The key cause of these declines many conservationists attribute to the European Common Agricultural Policy (CAP) which subsidises farmers across Europe to produce food. These payments support and encourage intensive and more specialised farming practices often at the expense of biodiversity.
Essentially there are two key areas of concern:
The use of chemicals, ie pesticides and fertilisers, reduce the diversity of life on arable land to allow the production of one or two crops
The switch from spring-sown to autumn-sown cereals, is more subtle in its effect, but this may prove to be the key reason for the dramatic declines in our farmland birds. Put simply, sowing crops in autumn does not allow land to be left fallow over winter. These winter stubbles, packed with seeds left over from the crop and produced abundantly by arable weeds, were vital feeding grounds for birds such as linnets, corn buntings and the, now-scarce, cirl bunting.
Action
While payments are available for work that encourages wildlife, these are a fraction what is paid to support the production and often overproduction of food. Schemes that were designed to reduce the problems of overproduction of food ie `set aside, where farmers are paid not to use land, have been very beneficial to wildlife.

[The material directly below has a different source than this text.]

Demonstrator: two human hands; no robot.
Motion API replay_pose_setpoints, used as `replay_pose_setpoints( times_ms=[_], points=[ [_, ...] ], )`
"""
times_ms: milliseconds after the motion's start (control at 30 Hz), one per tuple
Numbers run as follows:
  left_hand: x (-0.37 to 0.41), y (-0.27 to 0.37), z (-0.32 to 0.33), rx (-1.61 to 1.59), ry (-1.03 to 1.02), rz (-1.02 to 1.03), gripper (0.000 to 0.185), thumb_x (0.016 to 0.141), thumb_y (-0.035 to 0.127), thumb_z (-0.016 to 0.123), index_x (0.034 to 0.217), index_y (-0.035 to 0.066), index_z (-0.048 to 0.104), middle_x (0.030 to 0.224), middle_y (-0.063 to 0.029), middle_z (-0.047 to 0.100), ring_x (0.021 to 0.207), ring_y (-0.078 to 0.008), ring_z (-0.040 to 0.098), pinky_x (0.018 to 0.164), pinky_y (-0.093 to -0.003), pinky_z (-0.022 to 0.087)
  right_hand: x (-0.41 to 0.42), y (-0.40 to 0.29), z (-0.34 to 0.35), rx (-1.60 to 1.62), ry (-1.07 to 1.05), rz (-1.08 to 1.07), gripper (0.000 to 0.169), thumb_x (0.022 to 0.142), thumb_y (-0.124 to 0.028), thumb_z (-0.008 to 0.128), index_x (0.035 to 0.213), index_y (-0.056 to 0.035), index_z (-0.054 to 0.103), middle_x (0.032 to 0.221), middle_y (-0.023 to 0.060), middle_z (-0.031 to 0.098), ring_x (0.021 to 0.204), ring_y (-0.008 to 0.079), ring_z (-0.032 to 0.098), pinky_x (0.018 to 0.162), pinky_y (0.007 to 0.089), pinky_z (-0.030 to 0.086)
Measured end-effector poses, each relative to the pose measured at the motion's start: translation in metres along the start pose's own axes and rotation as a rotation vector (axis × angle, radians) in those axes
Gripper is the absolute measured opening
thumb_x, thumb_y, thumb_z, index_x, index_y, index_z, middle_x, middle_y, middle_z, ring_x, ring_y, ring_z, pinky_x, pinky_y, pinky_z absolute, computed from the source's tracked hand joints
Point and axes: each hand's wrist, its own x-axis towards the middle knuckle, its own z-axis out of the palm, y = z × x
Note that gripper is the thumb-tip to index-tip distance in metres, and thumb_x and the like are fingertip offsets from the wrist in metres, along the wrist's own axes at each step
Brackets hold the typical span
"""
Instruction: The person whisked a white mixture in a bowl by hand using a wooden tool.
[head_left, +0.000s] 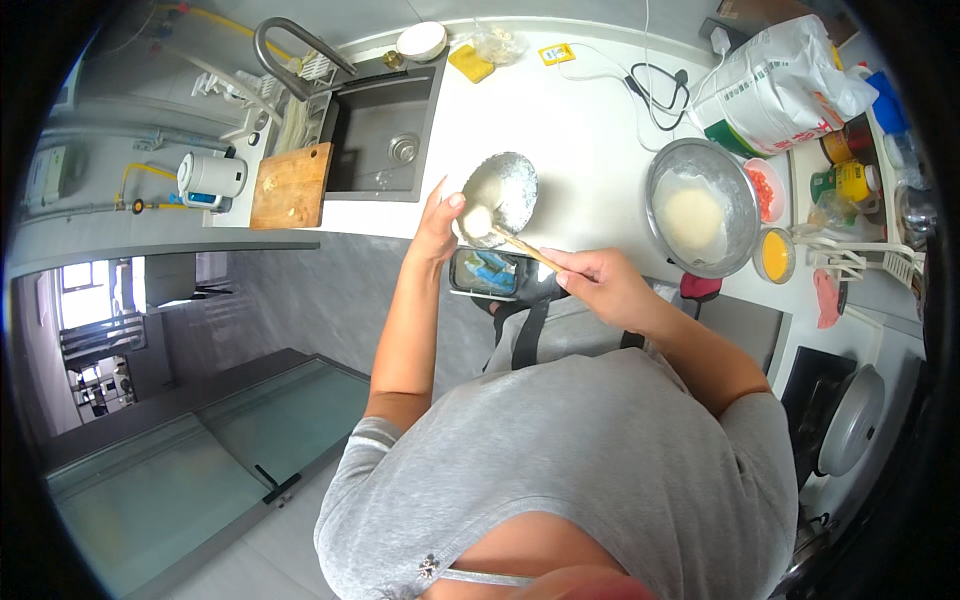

Beyond set aside, farmers in some key areas have been able to receive payments under the Countryside Stewardship scheme to include wildlife in their farm planning. Examples are the cirl bunting Countryside Stewardship agreements in south Devon, arable weed Countryside Stewardship agreements on National Trust land at West Pentire. However, in many areas incentive schemes have offered little for arable conservation.
Biodiversity target
Restore 1,500ha by 2010.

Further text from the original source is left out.